A teenager peed into one of Portland, Oregon's drinking water reservoirs – a 38-million gallon repository of good, potable H2O – and now the city intends to drain it. This is a very, very dumb idea.
Above: Mt. Tabour Reservoir #1, the body of water into which the teenager peed. Photo Credit: viper007bond via DeviantART
How dumb? Slate's Laura Helmuth and AP's Seth Borenstein ran some numbers:
...a typical urination of about 1/8 gallon in a reservoir of 38 million gallons amounts to a concentration of 3 parts per billion. That's billion with a b. For comparison, the Environmental Protection Agency's limit for arsenic in drinking water—arsenic!—is 10 ppb.
The EPA doesn't appear to have a limit for urine in drinking water, but it does limitnitrates in drinking water to 10,000 ppb, and urine does contain a lot of nitrogen, so let's use that as a proxy.

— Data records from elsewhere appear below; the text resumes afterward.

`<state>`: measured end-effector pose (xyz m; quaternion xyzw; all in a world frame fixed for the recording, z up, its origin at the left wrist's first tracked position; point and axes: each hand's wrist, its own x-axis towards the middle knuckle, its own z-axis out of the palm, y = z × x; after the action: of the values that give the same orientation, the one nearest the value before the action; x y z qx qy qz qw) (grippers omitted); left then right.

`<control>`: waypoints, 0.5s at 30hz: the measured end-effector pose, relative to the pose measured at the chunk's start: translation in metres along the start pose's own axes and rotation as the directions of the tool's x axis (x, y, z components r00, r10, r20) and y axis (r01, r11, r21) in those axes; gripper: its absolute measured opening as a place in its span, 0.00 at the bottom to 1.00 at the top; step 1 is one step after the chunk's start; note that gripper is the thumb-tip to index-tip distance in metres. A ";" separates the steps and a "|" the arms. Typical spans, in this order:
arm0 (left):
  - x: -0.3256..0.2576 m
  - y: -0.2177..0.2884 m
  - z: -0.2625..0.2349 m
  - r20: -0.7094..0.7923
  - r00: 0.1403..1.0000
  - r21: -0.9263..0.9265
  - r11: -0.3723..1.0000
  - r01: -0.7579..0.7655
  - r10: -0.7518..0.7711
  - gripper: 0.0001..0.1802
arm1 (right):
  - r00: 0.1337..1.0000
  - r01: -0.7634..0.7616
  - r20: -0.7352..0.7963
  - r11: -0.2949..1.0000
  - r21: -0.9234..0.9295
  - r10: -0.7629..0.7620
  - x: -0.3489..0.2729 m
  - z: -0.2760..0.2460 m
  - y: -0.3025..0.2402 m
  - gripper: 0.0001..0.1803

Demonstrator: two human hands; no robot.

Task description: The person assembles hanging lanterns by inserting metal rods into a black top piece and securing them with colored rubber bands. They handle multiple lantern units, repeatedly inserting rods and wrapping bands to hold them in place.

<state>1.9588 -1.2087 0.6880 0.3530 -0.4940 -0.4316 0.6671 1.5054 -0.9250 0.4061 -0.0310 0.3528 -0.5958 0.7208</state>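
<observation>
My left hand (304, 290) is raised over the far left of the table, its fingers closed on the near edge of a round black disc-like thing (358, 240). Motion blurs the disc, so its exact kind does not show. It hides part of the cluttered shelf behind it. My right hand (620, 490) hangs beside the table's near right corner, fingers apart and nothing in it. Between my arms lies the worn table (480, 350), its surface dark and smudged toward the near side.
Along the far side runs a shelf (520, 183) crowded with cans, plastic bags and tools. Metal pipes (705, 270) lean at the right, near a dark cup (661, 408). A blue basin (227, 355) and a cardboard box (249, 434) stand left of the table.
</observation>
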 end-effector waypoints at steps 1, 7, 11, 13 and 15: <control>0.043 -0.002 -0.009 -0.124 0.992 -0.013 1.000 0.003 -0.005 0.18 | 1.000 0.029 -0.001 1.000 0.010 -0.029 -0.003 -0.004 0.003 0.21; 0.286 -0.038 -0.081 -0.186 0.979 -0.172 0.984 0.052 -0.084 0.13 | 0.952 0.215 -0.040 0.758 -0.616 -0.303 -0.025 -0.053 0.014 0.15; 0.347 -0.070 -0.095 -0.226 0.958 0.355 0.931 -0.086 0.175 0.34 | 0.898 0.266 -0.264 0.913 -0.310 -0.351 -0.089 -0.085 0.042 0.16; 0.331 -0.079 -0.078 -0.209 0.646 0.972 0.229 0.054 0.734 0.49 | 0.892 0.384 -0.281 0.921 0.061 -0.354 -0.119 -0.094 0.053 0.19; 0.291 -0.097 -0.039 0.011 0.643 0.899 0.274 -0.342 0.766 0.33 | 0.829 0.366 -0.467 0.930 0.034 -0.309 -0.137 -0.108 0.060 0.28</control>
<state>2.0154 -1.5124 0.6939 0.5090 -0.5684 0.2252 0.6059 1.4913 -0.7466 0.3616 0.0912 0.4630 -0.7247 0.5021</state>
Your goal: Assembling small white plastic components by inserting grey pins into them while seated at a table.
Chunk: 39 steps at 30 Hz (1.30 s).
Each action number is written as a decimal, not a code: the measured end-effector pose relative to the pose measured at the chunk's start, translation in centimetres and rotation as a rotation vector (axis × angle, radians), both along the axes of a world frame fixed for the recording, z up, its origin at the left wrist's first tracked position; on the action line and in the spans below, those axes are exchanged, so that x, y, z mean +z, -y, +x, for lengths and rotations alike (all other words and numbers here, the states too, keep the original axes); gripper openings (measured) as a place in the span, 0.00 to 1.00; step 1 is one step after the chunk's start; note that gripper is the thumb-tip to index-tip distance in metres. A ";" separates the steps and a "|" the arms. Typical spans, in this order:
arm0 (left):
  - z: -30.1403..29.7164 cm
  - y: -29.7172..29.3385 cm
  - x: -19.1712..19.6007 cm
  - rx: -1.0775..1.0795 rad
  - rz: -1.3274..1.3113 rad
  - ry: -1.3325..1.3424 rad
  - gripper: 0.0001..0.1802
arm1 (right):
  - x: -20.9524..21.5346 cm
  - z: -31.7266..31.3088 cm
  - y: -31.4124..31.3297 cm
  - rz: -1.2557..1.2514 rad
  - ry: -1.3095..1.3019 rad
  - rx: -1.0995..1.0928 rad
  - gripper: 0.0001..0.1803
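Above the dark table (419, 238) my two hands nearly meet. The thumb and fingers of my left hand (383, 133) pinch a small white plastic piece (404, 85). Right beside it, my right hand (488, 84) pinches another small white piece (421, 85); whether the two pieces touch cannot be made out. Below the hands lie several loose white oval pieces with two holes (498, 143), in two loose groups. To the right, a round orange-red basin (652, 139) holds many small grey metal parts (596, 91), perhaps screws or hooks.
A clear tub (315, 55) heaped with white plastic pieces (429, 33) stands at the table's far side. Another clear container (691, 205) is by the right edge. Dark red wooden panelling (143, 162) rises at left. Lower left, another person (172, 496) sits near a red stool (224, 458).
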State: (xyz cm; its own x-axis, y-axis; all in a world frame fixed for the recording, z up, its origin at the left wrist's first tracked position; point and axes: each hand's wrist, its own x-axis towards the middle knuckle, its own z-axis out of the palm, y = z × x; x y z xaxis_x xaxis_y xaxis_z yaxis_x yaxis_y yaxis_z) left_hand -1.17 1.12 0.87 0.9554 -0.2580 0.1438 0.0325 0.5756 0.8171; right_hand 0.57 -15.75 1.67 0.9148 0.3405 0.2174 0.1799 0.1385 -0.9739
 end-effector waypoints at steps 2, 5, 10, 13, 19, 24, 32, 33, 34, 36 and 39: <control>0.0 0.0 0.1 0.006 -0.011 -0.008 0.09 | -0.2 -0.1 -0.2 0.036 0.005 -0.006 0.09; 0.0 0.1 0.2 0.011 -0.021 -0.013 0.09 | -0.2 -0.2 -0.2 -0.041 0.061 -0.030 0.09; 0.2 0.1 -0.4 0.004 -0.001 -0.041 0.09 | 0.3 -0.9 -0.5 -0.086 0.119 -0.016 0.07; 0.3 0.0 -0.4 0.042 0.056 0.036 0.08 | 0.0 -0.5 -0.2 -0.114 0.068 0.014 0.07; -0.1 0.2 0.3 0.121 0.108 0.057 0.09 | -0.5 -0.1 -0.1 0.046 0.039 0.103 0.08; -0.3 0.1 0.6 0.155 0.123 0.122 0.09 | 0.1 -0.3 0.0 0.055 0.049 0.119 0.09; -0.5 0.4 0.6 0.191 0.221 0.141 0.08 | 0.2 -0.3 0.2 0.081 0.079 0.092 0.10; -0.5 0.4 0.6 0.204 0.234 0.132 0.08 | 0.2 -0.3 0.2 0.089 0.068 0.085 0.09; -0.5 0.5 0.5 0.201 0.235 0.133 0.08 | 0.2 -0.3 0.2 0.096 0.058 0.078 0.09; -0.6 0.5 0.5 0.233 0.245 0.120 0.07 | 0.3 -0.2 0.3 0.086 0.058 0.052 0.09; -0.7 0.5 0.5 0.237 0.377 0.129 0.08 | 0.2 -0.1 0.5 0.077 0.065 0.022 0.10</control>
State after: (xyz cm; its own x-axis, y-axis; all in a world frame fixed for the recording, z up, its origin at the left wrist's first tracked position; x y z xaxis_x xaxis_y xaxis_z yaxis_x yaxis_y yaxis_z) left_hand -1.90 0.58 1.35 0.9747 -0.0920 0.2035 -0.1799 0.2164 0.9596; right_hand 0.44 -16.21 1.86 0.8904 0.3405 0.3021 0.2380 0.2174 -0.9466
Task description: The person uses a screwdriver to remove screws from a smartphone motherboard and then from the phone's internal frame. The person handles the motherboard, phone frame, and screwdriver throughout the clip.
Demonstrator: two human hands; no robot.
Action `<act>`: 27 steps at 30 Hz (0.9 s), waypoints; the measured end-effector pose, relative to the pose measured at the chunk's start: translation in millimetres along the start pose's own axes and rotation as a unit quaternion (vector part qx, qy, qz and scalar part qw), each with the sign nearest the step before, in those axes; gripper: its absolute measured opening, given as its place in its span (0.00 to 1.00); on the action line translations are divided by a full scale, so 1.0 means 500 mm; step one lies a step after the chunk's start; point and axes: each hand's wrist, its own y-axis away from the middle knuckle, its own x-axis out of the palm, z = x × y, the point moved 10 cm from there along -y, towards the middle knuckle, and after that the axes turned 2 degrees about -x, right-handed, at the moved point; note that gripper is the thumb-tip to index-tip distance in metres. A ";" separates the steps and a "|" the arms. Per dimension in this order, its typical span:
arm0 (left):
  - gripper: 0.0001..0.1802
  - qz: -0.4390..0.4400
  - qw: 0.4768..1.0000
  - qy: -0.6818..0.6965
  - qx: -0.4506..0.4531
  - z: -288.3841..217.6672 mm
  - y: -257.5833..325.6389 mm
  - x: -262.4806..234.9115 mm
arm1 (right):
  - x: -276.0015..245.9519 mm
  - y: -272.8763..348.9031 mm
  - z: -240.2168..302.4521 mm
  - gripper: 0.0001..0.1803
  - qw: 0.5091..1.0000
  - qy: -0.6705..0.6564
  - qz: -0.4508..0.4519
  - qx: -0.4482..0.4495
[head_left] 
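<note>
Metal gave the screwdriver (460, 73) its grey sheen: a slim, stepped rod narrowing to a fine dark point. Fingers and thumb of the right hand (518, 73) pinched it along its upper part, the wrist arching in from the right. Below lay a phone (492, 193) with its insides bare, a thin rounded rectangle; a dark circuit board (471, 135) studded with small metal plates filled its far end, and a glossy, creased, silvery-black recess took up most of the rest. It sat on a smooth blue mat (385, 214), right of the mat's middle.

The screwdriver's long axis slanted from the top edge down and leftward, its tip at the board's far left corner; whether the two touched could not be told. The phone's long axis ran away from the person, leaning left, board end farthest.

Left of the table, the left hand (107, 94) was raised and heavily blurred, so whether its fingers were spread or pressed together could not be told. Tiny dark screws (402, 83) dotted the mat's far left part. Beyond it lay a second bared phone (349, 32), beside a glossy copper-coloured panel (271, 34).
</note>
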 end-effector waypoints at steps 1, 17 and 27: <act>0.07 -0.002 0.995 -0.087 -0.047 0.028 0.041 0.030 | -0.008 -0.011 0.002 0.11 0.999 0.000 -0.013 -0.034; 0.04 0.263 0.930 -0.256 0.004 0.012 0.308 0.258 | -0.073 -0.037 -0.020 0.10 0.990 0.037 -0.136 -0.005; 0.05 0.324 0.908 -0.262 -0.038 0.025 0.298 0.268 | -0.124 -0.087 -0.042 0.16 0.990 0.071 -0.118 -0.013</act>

How many times would that teenager have to pee in a Portland reservoir to produce a urine concentration approaching the EPA's limit for nitrates in drinking water? About 3,333 times.
But of course urine is 95 percent water. (If you're ever trapped in rubble after a natural disaster, go ahead and drink it.) Only about 2 percent of urine is nitrogen-rich urea. That means he'd have to urinate 166,666 times for the concentration of urea to approach that of the EPA's limit for nitrates in drinking water.
According to the Associated Press, Portland Water Bureau spokesman David Shaff says it is well understood that the urine poses little risk, but that the city has opted to do away with the water anyway due to what he calls "a perceived difference."
"Our customers don't anticipate drinking water that's been contaminated by some yahoo who decided to pee into a reservoir," he said.
Do your customers anticipate paying to drain 38-million gallons of water that everyone admits is perfectly safe to drink, just because there is security cam footage of somebody peeing in it? What about the stuff that winds up in the drink that we don't have video footage of? Odds are high an animal has straight up died in that reservoir. This is literally an open, exposed pool of water we're talking about. How picky can the city really afford to be, when it comes to what does and does not enter its uncovered water supply? Who exactly is the bigger yahoo, here?
Dammit, Portland, you're supposed to be cooler than this. Get your act together.